Dott. GORJAN Sergio – Consigliere –

Dott. TEDESCO Giuseppe – Rel. Consigliere –

Dott. VARRONE Luca – Consigliere –

Dott. OLIVA Stefano – Consigliere –

ha pronunciato la seguente:

ORDINANZA

sul ricorso 6761-2017 proposto da:

(OMISSIS) MARIA CLEMENTINA, elettivamente domiciliato in ROMA, VIA (OMISSIS) 10, presso lo studio dell’avvocato ANTONIO (OMISSIS), che lo rappresenta e difende unitamente all’avvocato MATTEO (OMISSIS);

– ricorrente –

contro

CONDOMINIO (OMISSIS) VIA (OMISSIS) n. 11BIS B , elettivamente domiciliato in ROMA, VIA (OMISSIS) (OMISSIS) 16, presso lo studio dell’avvocato PAOLO (OMISSIS), che lo rappresenta e difende unitamente all’avvocato GIANCARLO (OMISSIS);

– controricorrenti –

avverso la sentenza n. 1566/2016 della CORTE D’APPELLO di TORINO, depositata il 19/07/2016;

udita la relazione della causa svolta nella camera di consiglio del 06/12/2021 dal Consigliere Dott. GIUSEPPE TEDESCO.

FATTI DI CAUSA

(OMISSIS) Maria Clementina, condomina del Condominio “(OMISSIS)”, in Torino, via (OMISSIS) 11-bis B, impugnava due delibere del condominio:

– la prima del 27 gennaio 2011, riguardante la ripartizione, in base ai millesimi di proprietà, del canone da versare al Comune per una intercapedine per l’anno 2010 e della spesa per l’installazione di un sistema di video sorveglianza;

– la seconda, del 15 febbraio 2012, la ripartizione del canone per l’intercapedine per l’anno successivo e la spesa per completare l’impianto già oggetto della precedente delibera.

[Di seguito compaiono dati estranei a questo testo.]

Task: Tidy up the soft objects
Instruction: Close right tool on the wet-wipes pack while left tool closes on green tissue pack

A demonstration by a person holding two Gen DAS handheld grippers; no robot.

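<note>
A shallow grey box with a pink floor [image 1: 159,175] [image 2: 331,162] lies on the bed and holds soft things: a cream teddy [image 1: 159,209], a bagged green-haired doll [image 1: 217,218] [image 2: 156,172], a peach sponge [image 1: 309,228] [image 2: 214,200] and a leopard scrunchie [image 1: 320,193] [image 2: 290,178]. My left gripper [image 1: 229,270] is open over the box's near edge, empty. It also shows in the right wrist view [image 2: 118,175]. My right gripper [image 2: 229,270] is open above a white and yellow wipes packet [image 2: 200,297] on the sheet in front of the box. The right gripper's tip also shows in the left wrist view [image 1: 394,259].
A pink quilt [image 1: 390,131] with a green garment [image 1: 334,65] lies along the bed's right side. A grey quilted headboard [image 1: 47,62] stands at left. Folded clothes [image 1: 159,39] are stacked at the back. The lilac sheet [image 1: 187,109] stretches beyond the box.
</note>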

Il Tribunale dichiarava inammissibile la impugnativa della prima delibera per decorso del termine e rigettava l’impugnativa della seconda, ritenendola infondata.

Contro la decisione la condomina proponeva appello, deducendo che le due delibere erano nulle e non semplicemente annullabili, sia per quanto riguardava la spesa per il canone per l’intercapedine, sia per la spesa relativa all’impianto di video sorveglianza.

Secondo la condomina, l’intercapedine non era un bene comune e, in ogni caso, la relativa spesa non poteva essere imputata a tutti i condomini in base ai millesimi di proprietà, ma doveva ripartirsi in base all’uso.

In proposito evidenziava che l’intercapedine era destinata al servizio dei box interrati posti ai piani -2 e -3; in ordine all’impianto di video sorveglianza, la condomina eccepiva che la materia esulava dalla competenza dell’assemblea, richiedendosi il consenso unanime di tutti i partecipanti al condominio.

La Corte d’appello rigettava l’impugnazione.

Essa osservava che il Condominio aveva replicato che l’intercapedine era funzionale all’intero fabbricato e che, al cospetto di tale deduzione, la diversa destinazione dell’intercapedine, dedotta dalla condomina, era rimasta del tutto sfornita di prova; la corte di merito riconosceva inoltre la legittimità della decisione dell’assemblea riguardo all’impianto di video sorveglianza, sebbene assunta solo a maggioranza.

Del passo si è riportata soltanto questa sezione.